Only the lines from the start of the data to the line containing "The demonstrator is", both included, should be output, exactly and without pictures.
* * * *
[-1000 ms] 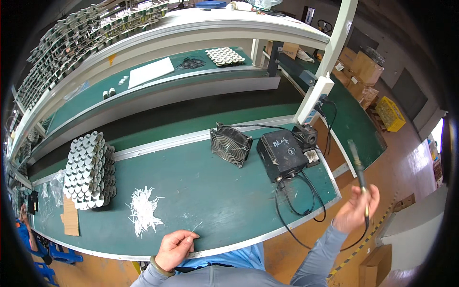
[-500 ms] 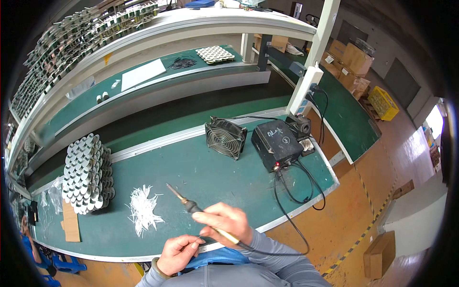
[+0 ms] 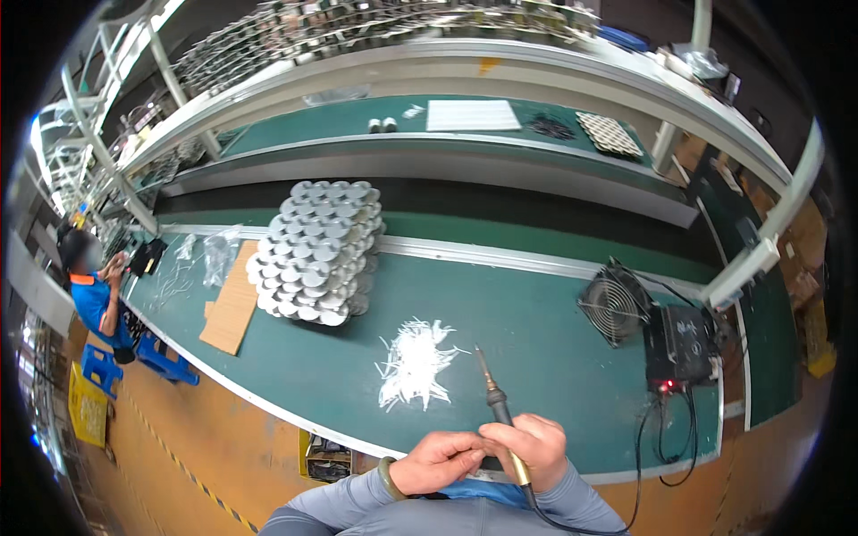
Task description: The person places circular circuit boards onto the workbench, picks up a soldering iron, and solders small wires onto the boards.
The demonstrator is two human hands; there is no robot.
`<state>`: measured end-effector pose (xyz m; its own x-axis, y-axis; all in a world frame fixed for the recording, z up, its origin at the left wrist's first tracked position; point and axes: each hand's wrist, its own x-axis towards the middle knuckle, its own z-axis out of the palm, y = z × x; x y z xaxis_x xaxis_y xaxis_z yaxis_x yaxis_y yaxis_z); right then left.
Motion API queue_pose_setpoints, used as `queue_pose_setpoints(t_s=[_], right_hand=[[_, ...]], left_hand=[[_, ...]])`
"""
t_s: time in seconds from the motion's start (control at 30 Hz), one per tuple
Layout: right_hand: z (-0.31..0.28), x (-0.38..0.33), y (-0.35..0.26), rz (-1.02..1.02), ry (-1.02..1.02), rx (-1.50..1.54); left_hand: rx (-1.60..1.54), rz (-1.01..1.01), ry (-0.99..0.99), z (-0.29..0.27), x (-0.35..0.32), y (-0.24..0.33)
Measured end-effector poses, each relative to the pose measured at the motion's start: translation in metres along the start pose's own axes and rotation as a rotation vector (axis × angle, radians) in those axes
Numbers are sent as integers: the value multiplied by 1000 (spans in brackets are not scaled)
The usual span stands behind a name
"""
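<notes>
My right hand grips a soldering iron by its handle, with the tip pointing up and away over the green workbench. Close beside it, my left hand has its fingers pinched together, nearly touching the right hand. Whatever is between the left fingertips is too small to make out. A loose pile of thin white strands, like short wires, lies just beyond my hands. From the iron a black cable runs to a black soldering station with a red light, at the right end of the bench.
A tall stack of round metallic discs stands left, beside brown cardboard and plastic bags. A black fan sits near the station. Behind is a shelf holding a white sheet. Another person is at far left.
The view has swung left, so the bench things appear farther right and the other person shows more fully. My hands have come closer together, and the iron points more steeply away.
</notes>
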<state>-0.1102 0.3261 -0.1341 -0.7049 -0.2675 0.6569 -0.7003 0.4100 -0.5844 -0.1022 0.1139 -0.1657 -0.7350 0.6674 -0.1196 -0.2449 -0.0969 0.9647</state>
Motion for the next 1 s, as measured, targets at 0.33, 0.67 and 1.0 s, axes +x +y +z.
queue_pose_setpoints(t_s=[0.33, 0.67, 1.0], right_hand=[[20, 50, 19, -111, 67, -141], [13, 68, 41, -65, 175, -241], [-5, 41, 38, 6, 124, -110]], left_hand=[[1073, 413, 385, -53, -16, 50], [1923, 341, 809, -208, -26, 157], [2170, 574, 816, -233, -3, 152]])
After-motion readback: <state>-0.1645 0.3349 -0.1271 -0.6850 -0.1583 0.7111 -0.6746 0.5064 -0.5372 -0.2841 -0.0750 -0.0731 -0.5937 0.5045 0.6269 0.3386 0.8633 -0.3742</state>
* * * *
### Response below
[-1000 ms] 
[-500 ms] 
[+0 ms] 
Task description: The person places circular circuit boards onto the workbench, picks up a soldering iron, and solders small wires onto the boards.
The demonstrator is two human hands; there is no robot.

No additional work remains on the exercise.